Феде и Хамиду стало страшно и весело. Они объявили войну, днем ходили в Интернате всегда вместе, ночью спали кое-как и по очереди, пару раз были нещадно избиты, Феде сломали нос. Но теперь при малейшей опасности становились спинами друг к другу и оборонялись с неистовством, напоминающим психический припадок. Через несколько дней их оставили в покое, и долгие беседы полушепотом по ночам никто в комнате не пресекал.
В Интернат новеньких привозили редко. Милицейская машина тормозила сначала на пропускнике, потом въезжала во двор и почему-то всегда останавливалась посередине. Правонарушитель конвоировался до старых разбитых дверей приемника, где проходило оформление, оттуда его проводили уже по внутренним коридорам.

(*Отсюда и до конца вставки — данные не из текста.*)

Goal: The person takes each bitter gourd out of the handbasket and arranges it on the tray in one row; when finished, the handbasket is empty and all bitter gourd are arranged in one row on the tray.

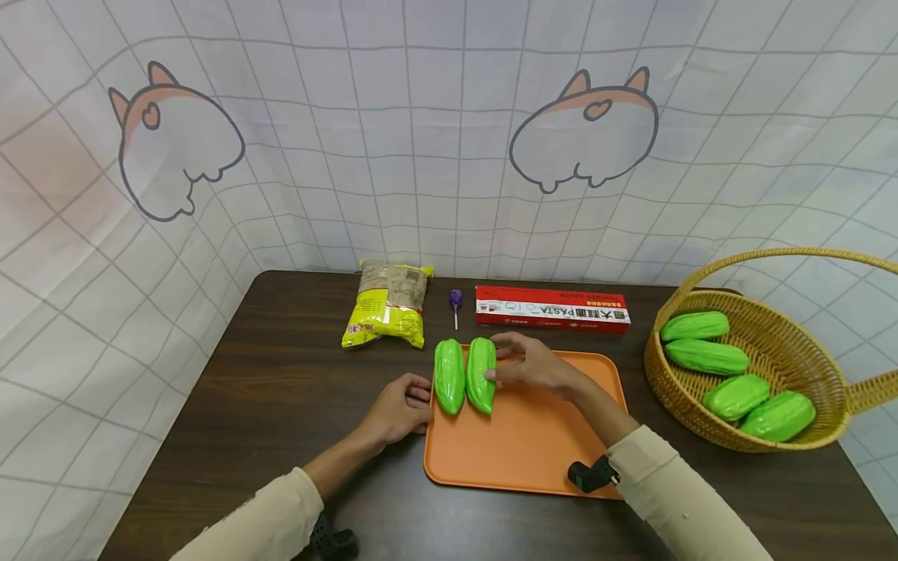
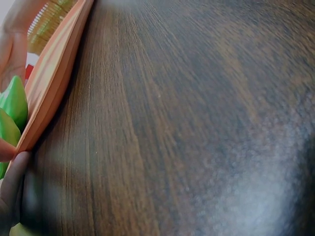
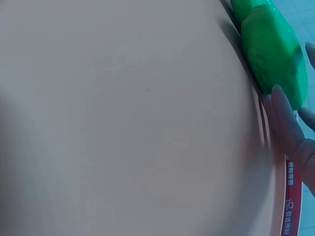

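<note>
Two glossy green toy gourds, ridged and tapering to a point, lie side by side at the left end of an orange tray (image 1: 533, 452). My right hand (image 1: 529, 362) reaches across the tray and holds the right gourd (image 1: 481, 366), thumb (image 3: 283, 110) on its near side and fingers by its far end. The left gourd (image 1: 449, 378) lies next to the tray's left rim. At that rim my left hand (image 1: 398, 409) grips the tray's edge, thumb above and a finger outside it in the left wrist view.
A wicker basket (image 1: 659, 382) with a tall handle stands at the right, several green gourds (image 1: 707, 357) inside. Behind the tray lie a yellow packet (image 1: 387, 305), a purple lollipop (image 1: 456, 299) and a red pasta box (image 1: 552, 307). The dark wooden table (image 1: 281, 374) meets a checked cloth backdrop.
</note>
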`<state>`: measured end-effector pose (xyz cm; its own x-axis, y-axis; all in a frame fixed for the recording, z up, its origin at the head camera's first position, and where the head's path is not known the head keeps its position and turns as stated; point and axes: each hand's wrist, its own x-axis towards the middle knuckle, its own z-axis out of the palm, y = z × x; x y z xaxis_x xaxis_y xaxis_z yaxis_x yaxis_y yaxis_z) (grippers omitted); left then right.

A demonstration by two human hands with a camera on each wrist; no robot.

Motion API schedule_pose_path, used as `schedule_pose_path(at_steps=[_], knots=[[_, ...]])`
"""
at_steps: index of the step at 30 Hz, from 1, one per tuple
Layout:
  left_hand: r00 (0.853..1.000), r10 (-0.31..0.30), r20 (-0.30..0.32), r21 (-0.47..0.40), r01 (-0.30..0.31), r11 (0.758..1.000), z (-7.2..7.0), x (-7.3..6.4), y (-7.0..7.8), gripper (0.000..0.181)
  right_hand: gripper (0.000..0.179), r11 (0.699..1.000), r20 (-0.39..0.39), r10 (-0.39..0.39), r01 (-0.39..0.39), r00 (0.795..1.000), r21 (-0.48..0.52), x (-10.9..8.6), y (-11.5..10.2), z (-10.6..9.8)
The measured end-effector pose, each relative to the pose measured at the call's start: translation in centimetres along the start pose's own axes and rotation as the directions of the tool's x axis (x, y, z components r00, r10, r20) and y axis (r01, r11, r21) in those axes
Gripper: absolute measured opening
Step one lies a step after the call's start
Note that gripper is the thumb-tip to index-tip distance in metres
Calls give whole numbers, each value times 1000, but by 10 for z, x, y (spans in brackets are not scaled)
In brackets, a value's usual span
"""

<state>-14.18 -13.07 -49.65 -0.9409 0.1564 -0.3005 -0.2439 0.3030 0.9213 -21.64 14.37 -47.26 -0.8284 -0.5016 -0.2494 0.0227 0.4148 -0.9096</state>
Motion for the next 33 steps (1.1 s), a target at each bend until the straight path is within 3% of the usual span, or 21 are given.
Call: schedule_pose_path(at_steps=[16,24,29,33], knots=[[1000,1,1,-5,-1,1000,1,2,-2,53,72,999,32,-8,7,999,42,-13,-1,-12],[1000,6,3,-1,-6,1000,1,2,-2,53,74,999,39,-35,33,999,33,-28,-7,-28],[1000,8,2,2,-8,1000,1,2,-3,53,72,998,62,-50,51,997,-22,-41,-9,-45],[1000,9,3,1,-9,1000,1,2,-3,53,66,990,66,-61,69,996,-122,-54,-8,-60]])
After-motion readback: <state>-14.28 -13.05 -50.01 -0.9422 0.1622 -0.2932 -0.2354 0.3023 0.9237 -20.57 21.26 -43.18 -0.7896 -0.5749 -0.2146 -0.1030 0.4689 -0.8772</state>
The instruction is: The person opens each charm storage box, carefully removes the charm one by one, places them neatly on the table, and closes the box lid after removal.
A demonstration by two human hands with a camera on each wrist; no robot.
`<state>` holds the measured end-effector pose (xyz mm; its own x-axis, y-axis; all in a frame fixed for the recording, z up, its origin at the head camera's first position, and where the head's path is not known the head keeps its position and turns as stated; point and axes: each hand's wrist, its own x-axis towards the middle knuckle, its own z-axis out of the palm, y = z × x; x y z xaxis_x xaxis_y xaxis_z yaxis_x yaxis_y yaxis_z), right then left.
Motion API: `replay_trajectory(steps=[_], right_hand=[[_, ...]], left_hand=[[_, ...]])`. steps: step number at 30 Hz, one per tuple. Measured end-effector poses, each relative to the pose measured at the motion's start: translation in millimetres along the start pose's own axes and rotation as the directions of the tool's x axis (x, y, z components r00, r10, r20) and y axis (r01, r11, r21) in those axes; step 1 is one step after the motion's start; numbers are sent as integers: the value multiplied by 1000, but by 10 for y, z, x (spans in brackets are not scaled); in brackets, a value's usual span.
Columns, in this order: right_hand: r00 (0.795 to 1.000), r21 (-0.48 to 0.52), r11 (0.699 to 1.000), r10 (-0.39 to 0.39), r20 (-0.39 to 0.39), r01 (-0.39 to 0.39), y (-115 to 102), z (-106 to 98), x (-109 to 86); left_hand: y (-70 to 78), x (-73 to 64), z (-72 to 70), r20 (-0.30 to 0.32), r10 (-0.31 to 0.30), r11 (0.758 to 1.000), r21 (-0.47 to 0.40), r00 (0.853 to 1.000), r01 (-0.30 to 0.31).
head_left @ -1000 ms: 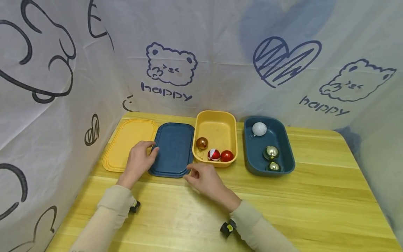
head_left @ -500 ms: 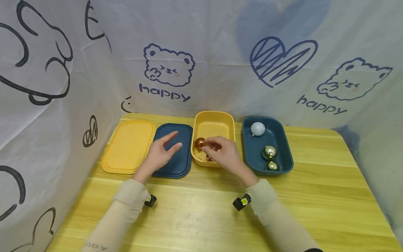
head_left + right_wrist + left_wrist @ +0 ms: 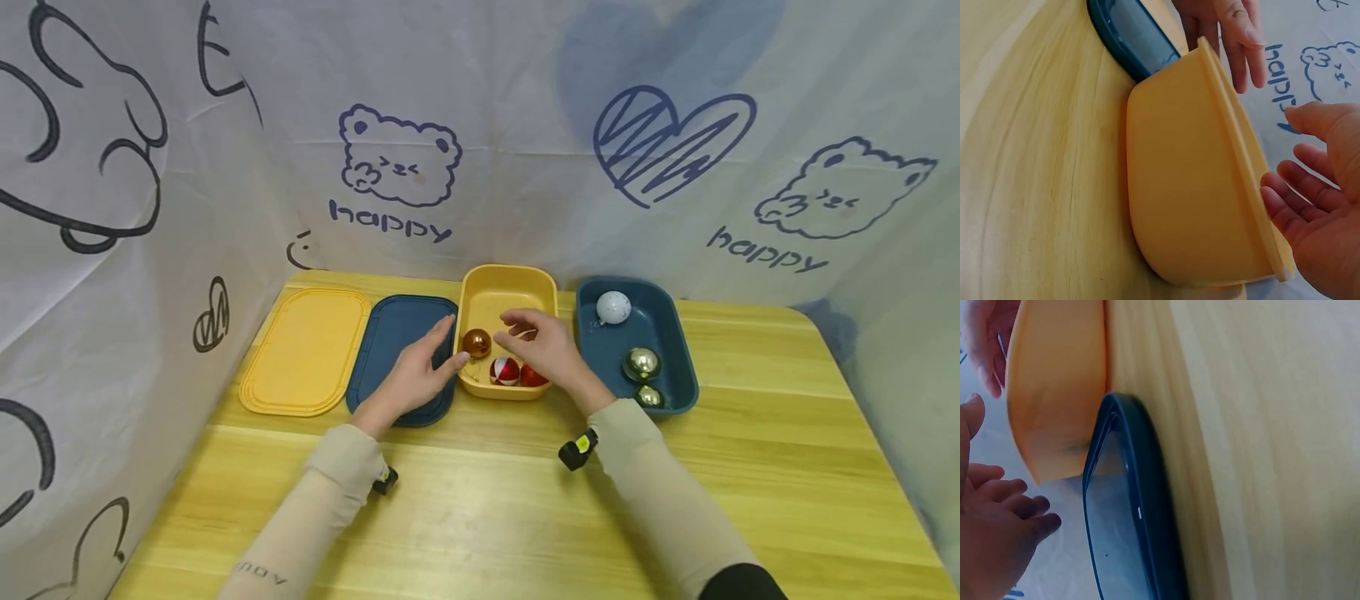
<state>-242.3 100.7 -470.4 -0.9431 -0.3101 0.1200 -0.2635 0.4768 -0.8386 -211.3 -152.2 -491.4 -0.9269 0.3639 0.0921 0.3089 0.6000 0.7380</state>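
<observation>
Compared with 0.5 seconds ago, the left hand (image 3: 411, 382) is reaching farther right, nearer the yellow box (image 3: 504, 300), and the right hand (image 3: 546, 348) is sitting a bit farther back, so the striped red-and-white bauble (image 3: 504, 372) and the red bauble (image 3: 532, 377) are showing more.

Behind everything, a white cloth (image 3: 525, 200) with bears and hearts is hanging like a wall. A wood-grain table (image 3: 480, 517) is holding everything up. 2 deep boxes are standing with their tops off: the blue box (image 3: 660, 321) on the right and the yellow box beside it. Their tall sides are probably keeping round things from rolling away. The yellow lid (image 3: 306, 354) and the blue lid (image 3: 392, 337) are lying flat on the left, maybe to be out of the way.

Both hands are holding nothing that shows. The left hand is hovering over the blue lid, pointing straight fingers toward the yellow box and spreading its thumb. The right hand is hanging over the yellow box's right side, bending its fingers loosely; whether it is brushing the rim, I cannot tell.

6 baubles are resting inside. In the blue box, a white bauble (image 3: 613, 307) is lying near the back and 2 gold baubles (image 3: 642, 364) nearer the front. In the yellow box, a copper-brown bauble (image 3: 476, 343) is lying on the left, while the striped and red baubles are sitting side by side in front.
</observation>
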Motion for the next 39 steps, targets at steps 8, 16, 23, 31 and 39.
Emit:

Почти всегда интернатовские, умолкнув и словно впав в транс, внимательно следили за этой процедурой из окон с решетками. Отслеживалось все до последнего момента, когда «милицейка» разворачиваалсь и уезжала, увозя конвой, после этого наступал всеобщий тягучий вздох, несколько минут еще выветривалось странное ощущение проехавшей только что мимо свободы, а потом приходил черед любопытству.